The prompt I used runs something along the lines of the classic movie Psycho – you’re taking a shower in the house, no one is in and you aren’t expecting anyone, when suddenly there is a noise in the a room beyond the bathroom. You go to investigate, and-
All I can see is a vague shape stalking the corners of my living room. On every breath he takes, the figure makes a horrible rasping sound, for he has no discernible nostrils in the ruined bulb that sits where the nose should have been.
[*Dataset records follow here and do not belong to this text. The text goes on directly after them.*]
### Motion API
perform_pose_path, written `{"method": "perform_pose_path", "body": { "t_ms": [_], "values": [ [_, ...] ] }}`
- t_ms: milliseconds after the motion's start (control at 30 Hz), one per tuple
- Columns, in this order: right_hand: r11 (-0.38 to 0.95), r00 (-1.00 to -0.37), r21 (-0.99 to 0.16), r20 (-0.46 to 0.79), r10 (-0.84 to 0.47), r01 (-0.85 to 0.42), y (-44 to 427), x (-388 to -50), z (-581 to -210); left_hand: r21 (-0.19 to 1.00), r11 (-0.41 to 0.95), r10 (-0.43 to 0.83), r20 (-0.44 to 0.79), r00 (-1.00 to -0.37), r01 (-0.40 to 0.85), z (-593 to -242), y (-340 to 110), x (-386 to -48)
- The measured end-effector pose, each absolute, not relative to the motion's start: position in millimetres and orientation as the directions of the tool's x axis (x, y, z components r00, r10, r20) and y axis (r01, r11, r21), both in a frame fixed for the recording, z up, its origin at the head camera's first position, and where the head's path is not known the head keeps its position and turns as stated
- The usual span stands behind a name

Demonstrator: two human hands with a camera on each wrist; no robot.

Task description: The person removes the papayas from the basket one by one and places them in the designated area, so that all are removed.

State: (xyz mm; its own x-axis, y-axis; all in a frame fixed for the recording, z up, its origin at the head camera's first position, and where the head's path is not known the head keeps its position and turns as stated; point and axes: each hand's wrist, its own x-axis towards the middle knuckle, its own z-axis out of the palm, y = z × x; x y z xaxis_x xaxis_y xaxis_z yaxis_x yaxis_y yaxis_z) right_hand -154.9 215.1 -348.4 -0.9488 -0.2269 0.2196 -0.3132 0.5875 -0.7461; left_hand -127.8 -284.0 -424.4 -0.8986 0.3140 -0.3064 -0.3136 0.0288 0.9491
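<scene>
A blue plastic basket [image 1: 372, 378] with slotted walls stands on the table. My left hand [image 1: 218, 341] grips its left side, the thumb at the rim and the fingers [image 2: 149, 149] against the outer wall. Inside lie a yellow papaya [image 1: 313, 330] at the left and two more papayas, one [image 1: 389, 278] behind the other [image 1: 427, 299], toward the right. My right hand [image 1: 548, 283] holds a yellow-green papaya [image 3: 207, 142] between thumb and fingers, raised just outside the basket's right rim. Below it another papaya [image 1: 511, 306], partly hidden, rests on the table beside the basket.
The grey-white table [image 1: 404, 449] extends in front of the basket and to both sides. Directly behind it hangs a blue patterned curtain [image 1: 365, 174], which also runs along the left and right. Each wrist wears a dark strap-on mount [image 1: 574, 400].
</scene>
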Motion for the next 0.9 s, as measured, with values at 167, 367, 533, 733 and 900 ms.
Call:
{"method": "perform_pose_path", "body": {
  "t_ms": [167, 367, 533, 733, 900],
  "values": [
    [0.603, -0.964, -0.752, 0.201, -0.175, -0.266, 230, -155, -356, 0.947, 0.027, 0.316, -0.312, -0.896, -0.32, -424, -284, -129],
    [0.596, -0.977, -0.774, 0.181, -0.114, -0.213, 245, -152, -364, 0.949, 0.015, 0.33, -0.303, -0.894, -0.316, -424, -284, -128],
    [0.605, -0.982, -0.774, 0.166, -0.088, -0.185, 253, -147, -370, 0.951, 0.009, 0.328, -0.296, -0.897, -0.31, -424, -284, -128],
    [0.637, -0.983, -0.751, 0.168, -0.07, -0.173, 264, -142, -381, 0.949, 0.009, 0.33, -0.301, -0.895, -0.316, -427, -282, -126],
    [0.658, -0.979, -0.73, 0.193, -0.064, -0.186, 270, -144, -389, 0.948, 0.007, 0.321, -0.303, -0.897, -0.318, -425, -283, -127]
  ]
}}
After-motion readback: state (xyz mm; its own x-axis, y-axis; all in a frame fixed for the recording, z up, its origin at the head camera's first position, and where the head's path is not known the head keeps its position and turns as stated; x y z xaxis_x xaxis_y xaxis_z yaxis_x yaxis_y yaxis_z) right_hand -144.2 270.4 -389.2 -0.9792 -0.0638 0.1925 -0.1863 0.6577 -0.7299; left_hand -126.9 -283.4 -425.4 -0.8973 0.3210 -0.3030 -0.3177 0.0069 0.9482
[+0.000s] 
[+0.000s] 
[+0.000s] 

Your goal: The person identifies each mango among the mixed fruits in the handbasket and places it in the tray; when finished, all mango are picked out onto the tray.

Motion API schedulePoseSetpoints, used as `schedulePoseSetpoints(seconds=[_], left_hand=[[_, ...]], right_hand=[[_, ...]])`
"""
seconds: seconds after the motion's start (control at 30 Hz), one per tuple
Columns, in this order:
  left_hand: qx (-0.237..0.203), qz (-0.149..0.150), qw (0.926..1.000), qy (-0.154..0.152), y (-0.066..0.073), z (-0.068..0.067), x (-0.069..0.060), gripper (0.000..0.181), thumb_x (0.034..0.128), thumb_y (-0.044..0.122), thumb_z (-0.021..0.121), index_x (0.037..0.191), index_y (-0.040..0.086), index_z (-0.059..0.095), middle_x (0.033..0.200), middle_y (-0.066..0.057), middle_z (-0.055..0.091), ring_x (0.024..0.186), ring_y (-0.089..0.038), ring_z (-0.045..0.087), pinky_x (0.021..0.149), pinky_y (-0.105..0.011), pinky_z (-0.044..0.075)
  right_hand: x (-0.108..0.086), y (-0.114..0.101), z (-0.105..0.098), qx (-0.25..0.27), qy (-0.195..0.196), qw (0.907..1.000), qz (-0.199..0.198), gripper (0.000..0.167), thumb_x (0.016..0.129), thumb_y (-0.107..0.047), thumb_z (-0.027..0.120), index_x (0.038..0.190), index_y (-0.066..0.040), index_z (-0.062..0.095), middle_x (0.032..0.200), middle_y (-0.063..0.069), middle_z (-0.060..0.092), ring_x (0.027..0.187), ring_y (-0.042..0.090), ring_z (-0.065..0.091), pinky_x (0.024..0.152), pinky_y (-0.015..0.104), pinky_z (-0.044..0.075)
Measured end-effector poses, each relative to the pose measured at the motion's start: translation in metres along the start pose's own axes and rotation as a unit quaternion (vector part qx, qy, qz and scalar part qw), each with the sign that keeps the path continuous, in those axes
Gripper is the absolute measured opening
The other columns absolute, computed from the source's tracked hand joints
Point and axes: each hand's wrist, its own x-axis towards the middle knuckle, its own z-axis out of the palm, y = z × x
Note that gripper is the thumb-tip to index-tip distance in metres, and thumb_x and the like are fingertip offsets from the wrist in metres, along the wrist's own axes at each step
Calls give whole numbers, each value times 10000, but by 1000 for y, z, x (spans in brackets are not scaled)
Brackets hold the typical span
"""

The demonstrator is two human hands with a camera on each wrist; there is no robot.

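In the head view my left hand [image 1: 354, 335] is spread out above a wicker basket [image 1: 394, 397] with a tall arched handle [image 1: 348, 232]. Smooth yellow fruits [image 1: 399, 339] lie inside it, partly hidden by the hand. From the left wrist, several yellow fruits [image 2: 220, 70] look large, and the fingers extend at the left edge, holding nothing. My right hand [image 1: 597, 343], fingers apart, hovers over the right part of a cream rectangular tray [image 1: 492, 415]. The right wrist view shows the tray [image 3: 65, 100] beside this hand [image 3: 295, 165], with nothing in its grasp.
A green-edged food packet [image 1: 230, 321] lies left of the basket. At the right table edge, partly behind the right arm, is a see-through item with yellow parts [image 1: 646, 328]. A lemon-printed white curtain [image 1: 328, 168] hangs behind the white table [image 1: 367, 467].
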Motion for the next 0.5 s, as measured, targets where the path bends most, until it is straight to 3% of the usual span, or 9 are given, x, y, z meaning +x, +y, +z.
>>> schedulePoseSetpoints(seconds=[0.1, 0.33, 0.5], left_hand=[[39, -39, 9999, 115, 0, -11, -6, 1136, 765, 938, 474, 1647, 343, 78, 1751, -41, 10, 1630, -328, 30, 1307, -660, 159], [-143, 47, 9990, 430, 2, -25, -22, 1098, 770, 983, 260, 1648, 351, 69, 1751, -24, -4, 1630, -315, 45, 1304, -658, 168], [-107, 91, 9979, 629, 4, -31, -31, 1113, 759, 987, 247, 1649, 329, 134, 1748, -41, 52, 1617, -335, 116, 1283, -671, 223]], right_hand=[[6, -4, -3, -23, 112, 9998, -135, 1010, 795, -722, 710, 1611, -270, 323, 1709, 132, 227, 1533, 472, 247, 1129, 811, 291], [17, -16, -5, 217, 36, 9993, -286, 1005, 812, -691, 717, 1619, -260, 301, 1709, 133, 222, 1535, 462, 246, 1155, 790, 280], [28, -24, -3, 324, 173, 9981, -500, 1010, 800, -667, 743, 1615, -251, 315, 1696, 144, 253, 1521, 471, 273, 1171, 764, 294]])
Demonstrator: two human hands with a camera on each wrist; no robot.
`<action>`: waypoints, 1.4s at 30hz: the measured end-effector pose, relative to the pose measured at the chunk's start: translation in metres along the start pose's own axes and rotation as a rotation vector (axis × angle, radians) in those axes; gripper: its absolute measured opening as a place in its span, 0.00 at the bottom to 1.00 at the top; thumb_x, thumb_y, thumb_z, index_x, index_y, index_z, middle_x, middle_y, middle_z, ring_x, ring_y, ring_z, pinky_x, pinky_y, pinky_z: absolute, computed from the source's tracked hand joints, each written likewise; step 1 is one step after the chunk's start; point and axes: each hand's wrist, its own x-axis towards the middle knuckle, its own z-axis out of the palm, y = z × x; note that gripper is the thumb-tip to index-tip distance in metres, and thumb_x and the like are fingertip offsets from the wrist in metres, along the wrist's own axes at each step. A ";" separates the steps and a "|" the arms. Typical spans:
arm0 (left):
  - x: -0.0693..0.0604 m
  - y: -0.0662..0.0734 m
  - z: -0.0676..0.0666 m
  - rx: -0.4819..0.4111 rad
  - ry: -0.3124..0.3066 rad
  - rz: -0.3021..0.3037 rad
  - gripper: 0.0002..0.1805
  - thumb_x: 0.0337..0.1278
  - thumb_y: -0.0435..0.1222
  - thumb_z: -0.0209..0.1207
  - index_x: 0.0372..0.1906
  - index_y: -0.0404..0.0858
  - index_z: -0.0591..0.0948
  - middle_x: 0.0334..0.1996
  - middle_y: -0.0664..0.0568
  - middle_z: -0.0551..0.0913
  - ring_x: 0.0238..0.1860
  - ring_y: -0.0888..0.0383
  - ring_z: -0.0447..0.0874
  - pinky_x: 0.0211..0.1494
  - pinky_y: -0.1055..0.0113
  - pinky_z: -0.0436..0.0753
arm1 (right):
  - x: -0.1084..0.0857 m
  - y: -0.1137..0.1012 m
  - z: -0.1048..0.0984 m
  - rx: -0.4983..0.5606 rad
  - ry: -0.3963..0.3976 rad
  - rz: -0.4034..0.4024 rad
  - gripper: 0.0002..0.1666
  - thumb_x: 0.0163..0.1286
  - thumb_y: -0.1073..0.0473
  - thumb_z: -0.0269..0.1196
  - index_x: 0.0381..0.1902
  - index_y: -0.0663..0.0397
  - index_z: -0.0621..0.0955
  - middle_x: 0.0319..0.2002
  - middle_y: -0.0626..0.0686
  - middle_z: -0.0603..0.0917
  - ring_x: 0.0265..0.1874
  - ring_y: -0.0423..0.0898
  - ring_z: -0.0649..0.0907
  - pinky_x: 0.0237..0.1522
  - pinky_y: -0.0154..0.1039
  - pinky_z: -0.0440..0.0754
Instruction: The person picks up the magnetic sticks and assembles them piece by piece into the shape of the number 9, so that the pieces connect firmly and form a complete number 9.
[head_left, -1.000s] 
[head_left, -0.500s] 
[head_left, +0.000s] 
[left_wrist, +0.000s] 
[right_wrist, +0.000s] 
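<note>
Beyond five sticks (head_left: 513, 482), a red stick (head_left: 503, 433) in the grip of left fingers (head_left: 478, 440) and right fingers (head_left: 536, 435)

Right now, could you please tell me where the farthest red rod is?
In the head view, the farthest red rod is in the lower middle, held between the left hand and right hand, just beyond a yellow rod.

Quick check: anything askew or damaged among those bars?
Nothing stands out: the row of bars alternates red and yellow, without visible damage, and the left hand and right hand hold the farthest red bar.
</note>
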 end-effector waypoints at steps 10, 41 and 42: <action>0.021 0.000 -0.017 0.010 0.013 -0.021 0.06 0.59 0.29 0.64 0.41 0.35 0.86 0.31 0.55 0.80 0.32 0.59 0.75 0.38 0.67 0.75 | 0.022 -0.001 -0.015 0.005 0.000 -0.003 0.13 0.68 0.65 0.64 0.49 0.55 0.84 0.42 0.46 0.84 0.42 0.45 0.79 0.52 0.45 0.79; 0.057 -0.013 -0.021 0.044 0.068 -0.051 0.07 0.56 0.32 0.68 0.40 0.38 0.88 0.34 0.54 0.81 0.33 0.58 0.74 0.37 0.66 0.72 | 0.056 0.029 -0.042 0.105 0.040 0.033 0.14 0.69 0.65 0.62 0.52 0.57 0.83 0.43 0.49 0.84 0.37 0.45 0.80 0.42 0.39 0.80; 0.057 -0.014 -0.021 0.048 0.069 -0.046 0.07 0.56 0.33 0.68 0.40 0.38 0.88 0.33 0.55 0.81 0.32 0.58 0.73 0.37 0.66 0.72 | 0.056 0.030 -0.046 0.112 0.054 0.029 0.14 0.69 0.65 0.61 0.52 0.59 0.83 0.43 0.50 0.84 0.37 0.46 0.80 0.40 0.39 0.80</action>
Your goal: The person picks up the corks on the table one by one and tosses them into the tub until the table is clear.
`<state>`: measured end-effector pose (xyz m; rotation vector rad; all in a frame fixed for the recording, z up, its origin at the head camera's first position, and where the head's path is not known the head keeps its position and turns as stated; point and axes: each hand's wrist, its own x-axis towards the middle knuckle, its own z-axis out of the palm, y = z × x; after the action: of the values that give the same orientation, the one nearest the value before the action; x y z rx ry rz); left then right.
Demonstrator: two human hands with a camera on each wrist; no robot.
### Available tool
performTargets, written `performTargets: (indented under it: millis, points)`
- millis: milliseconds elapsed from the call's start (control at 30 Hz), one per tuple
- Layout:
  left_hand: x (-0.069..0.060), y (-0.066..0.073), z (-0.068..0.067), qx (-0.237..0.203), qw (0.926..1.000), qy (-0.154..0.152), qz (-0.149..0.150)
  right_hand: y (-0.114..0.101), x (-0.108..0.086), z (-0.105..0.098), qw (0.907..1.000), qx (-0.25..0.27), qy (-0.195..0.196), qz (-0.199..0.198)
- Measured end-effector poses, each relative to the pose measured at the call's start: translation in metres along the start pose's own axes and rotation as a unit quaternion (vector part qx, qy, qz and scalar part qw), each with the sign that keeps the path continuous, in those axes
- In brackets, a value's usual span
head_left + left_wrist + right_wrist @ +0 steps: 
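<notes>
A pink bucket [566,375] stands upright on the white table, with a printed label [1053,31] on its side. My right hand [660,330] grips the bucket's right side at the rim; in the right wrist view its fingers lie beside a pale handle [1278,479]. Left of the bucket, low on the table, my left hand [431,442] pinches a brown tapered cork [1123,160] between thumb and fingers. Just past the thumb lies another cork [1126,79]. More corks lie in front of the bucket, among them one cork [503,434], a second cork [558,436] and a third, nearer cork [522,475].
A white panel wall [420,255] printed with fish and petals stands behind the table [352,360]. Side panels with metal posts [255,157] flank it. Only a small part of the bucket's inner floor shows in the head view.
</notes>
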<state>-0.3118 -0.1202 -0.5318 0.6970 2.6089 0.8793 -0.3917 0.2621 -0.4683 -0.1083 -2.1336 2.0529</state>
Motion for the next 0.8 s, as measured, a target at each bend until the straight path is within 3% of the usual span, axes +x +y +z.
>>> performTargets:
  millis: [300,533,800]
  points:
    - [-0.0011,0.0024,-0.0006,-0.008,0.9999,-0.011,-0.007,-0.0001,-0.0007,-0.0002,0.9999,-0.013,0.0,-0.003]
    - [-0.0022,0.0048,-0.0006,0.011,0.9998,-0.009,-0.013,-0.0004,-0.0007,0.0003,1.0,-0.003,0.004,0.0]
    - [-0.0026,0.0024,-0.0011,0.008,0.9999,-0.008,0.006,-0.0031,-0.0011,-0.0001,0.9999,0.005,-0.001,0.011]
He moves slowly and with an uncertain limp, as if his feet don’t belong to his body .The sound of the door disturbs his movement- he turns, I see his face in the light from the hallway; a skin deathly white except for where the paint crinkles around the eyes. Where the lips should have been there is only a thick smear the colour of blood that turns up at the corners when he grins at me…
Turns out the monster that haunts the depths of my imagination is, in fact, a clown. My career as the next Edgar Allen Poe died a quiet death backstage, while I pondered the psychological implications of it all. Or in other words, I googled “fear of clowns”.
According to Wikipedia, fear of clowns exists as an honest-to-god anxiety disorder, as evidenced by the fact that it also has a name in greek – Coulrophobia, creatively derived by psychiatry enthusiasts from the Ancient Greek word for “stilt-walker”. Obviously, the Greeks never invented such a thing as “clowns”, but if they had, I think they would have thought they made pretty lame monsters, compared to say, sphinxes, or Medusa.
Clowns are actually so lame that my boyfriend refuses to believe I find them more scary than spiders, and mocks me for lying awake at night because Mr. Giggles might show up. To prove him wrong, I bring you the 5 main reasons why it is not only rational to be afraid of clowns, but why YOU should be afraid of them, too.
- “clowns [are] universally disliked by children” (according to NBC News.)
Think about this for a moment; if children are universally scared by something that is supposed to be entertaining for children, you probably have a reason to be worried too.
- Stephen King thinks clowns are scary– as evidenced by the novel and movie “It”
as King is worth an estimated 400 million dollars, all earned by writing horror stories, he should be a pretty reliable authority on all things scary.
- Florida police dressed up one of their undercover officers as “Coco the Clown” – and busted four hookers. Remember, Gentlemen, nothing screams “desperate” like a red nose and an oversized bow tie.
- Some of popular culture’s most famous villains resemble clowns – Batman’s The Joker, who attempted to blow up Gotham, and Ronald McDonald, making children cry all over their Happy Meals the world over.
- Their face paint makes it virtually impossible to read a clown’s emotions- because of their painted-on smile, you never know if they’re smiling at you or about to rip your head off. This is why they make such effective serial killers
Enjoy your Halloween kids- but never trust strangers, especially not if they’re wearing a fake nose and offering to make you a balloon animal. What irrational fears are keeping you up at night this year?